This extension adds support for an EBNF-like syntax (Extended Backus-Naur Form) to Visual Studio Code.
- Syntax highlighting + semantic highlighting
- Basic error checking
- Syntax errors
- Undefined symbols
- Duplicate symbols
- Go to definition
- Find all references
- Document symbols (go to symbol, outline)
- Basic code completion
- Rule names
- Hover information
- Rule name and definition
- Code folding
- Railroad diagram generation
This extension implements a simple and strict-ish version of EBNF. The syntax is defined in itself in ebnf.ebnf.
The dialect implemented mostly follows the ISO/IEC 14977 standard, with some extensions for clarity and convenience.
Comments are defined using the (* and *) delimiters.
Rules are defined using the assignment operator =. The left-hand side is the rule name, and the right-hand side is an expression. Rules must end with a semicolon ;.
Rule names can start with any letter, number, or an underscore. They can also contain a hyphen, but not at the beginning. Rule names are case-sensitive.
Expressions are made up of terms and operators. Terms are either literals, references to other rules (by name), special cases, groups, or ranges. Operators are used to combine terms into more complex expressions.
Literals are enclosed in single quotes or double quotes. They can contain any character except for the quote character used to enclose them. No escaping is considered, so you can't use a single quote inside a single-quoted literal, or a double quote inside a double-quoted literal. How to interpret sequences like \n is up to the reader. Both literals and special cases can be multiline.
Special cases are used to describe content that cannot be easily expressed using the other terms. They are enclosed in question marks ?, and can have multiple lines.
? any character ?
? valid UTF-8 ?There are three different types of groups:
- Parentheses (group) are only used to group terms together.
- Brackets (optional) indicate that the content inside is optional, i.e. it can appear zero or one times.
- Braces (repetition) indicate that the content inside can appear zero or more times.
Ranges are used to define a set a contiguous characters. They are composed of two strings joined by two dots ...
Ranges have no specific definition of what a range "is". It should be obvious what the range should represent. For example, a range of "A".."Z" is probably a set of uppercase letters, while a range of "0".."9" is probably a set of digits.
Concatenation can be defined using the comma , operator between terms or by juxtaposition of terms.
It does not define what whitespace is allowed between terms; it is assumed that the reader knows what is and isn't allowed.
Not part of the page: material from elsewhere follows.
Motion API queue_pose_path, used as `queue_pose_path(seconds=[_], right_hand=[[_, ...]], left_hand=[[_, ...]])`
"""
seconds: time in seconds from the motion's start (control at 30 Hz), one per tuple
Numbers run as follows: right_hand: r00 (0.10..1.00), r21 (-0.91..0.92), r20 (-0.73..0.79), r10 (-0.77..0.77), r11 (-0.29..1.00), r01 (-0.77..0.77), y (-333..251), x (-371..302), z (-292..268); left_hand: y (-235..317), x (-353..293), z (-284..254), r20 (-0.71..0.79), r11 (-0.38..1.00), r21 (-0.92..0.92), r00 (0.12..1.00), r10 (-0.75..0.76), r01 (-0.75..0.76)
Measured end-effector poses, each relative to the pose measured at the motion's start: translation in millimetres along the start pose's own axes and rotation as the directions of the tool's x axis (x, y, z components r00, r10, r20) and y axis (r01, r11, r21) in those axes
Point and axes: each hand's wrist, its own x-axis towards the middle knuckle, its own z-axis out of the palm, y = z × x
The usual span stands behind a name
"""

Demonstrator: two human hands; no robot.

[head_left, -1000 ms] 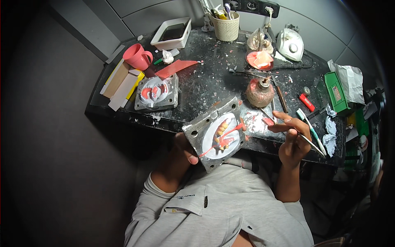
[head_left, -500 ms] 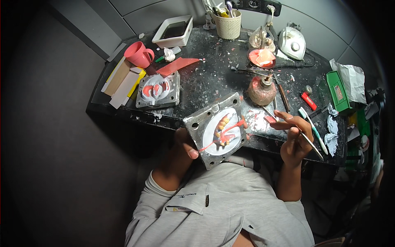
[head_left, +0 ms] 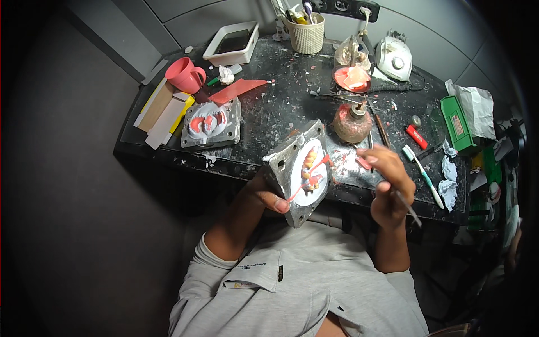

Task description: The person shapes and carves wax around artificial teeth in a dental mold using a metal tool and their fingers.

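Note:
My left hand (head_left: 272,197) grips a metal dental flask half (head_left: 283,175) by its lower left edge, tilted up in front of my chest. White plaster (head_left: 301,190) fills the flask, with yellowish teeth and red-pink wax strips (head_left: 321,164) set on it. To its right, my right hand (head_left: 391,182) is closed round a thin metal wax tool (head_left: 410,210), whose back end sticks out below the palm; its tip is hidden or blurred. Beyond that hand stands a round spirit burner (head_left: 352,124) with a metal neck. Another flask half (head_left: 212,126) with plaster and red wax lies on the bench at left.
Behind the left flask are a red wax sheet (head_left: 240,90), a pink mug (head_left: 186,75) and a white tray (head_left: 231,44) of dark liquid. A dish of pink wax (head_left: 352,78), a red lighter (head_left: 417,137), a toothbrush (head_left: 423,177) and a green box (head_left: 457,124) occupy the right side.
The flask in my left hand has turned more edge-on and shifted slightly right. My right hand has moved a little left and its fingers have curled, with the tool swinging steeper.

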Motion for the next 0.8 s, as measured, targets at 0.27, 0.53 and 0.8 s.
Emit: queue_pose_path(seconds=[0.27, 0.53, 0.8], right_hand=[[0.93, -0.117, 0.346, -0.121, 0.978, 0.171, -21.5, 24.5, 21.1], [0.989, -0.058, 0.13, -0.073, 0.995, 0.081, -30.8, 44.7, 20.1], [0.932, -0.062, 0.308, -0.193, 0.973, 0.222, -23.0, 54.4, 29.1]], left_hand=[[11.1, 5.3, 4.5, -0.008, 0.994, 0.1, 0.999, -0.047, 0.048], [14.9, 11.2, 17.6, -0.06, 0.99, 0.143, 0.998, -0.015, 0.023], [13.1, 10.8, 8.3, -0.058, 0.999, 0.037, 0.998, -0.001, 0.003]])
"A", "B", "C" (* probably "ABC" *)
"fn" name "()" (* probably "fn foo()" *)The alternation operator is the pipe |. It is used to define a set of possible choices for a term.
"A" | "B" | "C" (* "A", "B", or "C" *)
"A", ( "B" | "C" ) (* "AB" or "AC" *)The exclusion operator is the caret -. It is used to define a set of possible choices for a term, but excludes one or more of them.
letter = "A".."Z" ;
not_z = letter - "Z" ; (* "A".."Y" *)The postfix operators + and - modify the preceding term to indicate that it occurs "one or more" times. The following forms are equivalent:
many-as = { "a" }+ ; (* "a", "aa", "aaa", ... but not "" *)
many-as = { "a" }- ;
many-as = { "a" } - '' ;Note
The - operator is also valid as an infix oerator (see
Exclusion). Thus, when another term follows a unary -, it will
be interpreted as an exclusion instead of a concatenation. Adding a comma
directly after a unary - can be used to disambiguate this case, but can
be confusing and error-prone:
ooof = { "o" }-, "f" ;Usage of - as a postfix operator is therefore discouraged. Using +, although
not part of ISO/IEC 14977, is recommended instead.